For the case of 14a1 you have the following $a(p)$'s: 
$$ -1, -2, 0, 1, 0, -4, 6, 2, 0, -6, -4, 2, 6, 8, -12, 6, -6, 8, -4, 0, 2, 8, -6,
-6, -10, \ldots $$
for $p=2,3,5,7,...$. Thus, the $L$-function should look like:
$$L(E,s) = 1 -\frac{1}{2^s}-\frac{2}{3^s}+\frac{1}{4^s}+\frac{2}{6^s}+\cdots$$
However, they seem to be writing the expansion of
$$L(E,s+1/2) = 1 - \frac{1}{\sqrt{2}}\cdot \frac{1}{2^s}-\frac{2}{\sqrt{3}}\cdot \frac{1}{3^s}+\frac{1}{2}\cdot \frac{1}{4^s}+\frac{2}{\sqrt{6}}\cdot \frac{1}{6^s}+\cdots$$
But I don't know why.
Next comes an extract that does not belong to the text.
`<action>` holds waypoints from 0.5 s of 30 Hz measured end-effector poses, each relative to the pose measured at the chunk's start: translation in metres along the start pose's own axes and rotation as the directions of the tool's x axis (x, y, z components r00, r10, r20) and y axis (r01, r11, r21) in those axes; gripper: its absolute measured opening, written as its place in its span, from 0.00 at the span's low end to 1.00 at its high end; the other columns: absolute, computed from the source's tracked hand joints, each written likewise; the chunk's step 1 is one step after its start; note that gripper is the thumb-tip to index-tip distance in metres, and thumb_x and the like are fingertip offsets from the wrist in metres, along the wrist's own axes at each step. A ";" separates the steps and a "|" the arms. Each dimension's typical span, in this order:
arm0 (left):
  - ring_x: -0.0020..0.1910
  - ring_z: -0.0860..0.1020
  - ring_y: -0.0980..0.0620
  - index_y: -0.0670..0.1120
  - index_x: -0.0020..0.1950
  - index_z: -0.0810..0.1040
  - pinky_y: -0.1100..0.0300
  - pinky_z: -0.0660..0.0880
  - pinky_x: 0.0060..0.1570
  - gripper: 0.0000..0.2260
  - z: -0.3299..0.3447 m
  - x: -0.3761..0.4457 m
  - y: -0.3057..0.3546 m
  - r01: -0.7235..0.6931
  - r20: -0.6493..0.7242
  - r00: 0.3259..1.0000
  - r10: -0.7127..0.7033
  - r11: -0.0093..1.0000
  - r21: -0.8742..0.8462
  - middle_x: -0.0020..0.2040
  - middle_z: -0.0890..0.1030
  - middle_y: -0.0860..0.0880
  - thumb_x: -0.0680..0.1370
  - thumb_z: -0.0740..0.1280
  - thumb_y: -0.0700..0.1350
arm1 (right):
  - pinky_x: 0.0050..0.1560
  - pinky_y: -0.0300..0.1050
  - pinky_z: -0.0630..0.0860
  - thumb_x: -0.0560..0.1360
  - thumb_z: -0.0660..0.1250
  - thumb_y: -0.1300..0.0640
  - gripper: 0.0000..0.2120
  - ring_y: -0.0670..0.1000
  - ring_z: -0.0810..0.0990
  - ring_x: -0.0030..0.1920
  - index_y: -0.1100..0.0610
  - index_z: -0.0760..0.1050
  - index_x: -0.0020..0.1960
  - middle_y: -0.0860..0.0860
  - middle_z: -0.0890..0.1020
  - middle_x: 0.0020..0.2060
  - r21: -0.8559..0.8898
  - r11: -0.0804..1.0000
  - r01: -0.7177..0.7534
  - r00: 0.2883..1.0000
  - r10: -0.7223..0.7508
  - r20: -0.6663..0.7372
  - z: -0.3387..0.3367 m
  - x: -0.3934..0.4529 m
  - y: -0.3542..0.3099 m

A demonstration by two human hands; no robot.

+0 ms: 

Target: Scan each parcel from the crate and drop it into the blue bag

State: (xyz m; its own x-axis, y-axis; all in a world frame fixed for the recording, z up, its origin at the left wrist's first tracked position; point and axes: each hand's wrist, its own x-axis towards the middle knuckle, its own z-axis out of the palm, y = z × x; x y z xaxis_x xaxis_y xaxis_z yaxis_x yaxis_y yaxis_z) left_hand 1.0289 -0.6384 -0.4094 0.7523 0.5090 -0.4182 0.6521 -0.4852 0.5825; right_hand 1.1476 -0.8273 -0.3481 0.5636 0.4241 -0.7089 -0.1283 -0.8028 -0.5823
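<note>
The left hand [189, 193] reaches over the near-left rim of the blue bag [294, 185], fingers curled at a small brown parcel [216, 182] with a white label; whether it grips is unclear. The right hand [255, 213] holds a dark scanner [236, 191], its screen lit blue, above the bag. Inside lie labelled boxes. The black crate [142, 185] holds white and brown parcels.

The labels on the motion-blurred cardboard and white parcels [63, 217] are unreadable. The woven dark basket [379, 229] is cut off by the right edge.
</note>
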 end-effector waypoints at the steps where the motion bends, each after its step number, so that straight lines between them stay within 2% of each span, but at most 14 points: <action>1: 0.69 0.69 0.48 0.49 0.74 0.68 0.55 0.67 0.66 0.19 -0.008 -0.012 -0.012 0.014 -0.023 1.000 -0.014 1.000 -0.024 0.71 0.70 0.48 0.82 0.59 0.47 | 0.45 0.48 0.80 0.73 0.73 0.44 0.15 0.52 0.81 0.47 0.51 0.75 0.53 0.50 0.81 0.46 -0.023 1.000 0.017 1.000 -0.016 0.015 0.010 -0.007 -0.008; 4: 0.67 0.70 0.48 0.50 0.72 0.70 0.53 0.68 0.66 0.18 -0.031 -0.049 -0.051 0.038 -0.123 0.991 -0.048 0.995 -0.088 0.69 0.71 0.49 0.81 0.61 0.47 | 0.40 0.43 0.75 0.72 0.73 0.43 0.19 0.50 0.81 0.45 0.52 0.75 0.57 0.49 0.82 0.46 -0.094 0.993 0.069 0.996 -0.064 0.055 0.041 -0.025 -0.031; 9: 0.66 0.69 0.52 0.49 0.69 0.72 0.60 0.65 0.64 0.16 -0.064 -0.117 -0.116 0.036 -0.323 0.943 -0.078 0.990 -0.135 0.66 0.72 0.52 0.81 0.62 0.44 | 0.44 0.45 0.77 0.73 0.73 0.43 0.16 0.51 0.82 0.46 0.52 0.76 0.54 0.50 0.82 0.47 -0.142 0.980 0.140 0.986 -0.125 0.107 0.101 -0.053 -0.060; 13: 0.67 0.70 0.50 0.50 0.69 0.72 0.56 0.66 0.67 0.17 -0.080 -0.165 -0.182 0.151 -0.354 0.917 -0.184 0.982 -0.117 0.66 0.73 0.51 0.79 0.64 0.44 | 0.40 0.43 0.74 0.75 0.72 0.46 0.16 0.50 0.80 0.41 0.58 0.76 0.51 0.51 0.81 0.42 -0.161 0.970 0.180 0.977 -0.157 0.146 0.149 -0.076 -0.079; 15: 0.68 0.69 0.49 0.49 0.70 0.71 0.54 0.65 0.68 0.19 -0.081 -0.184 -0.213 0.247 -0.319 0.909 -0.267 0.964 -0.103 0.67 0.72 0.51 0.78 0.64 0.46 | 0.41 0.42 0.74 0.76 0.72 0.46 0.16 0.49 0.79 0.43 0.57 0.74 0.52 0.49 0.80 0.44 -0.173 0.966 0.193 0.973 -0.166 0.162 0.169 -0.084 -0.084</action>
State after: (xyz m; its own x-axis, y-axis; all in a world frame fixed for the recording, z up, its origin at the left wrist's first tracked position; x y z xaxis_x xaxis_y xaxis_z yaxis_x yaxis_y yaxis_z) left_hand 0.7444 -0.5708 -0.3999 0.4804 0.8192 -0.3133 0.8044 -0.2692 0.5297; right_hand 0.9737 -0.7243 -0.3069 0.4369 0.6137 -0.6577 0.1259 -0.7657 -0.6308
The functional equation is also wrong (there is a factor of $(2\pi)^{-s}$ missing, and it should relate $s$ with $2-s$). All in all, it seems they are trying to write the $L$-series using a different normalization, but they are mixing things up inconsistently in a weird way that is sure to confuse many readers! I'll try to reach out to them and see what is going on.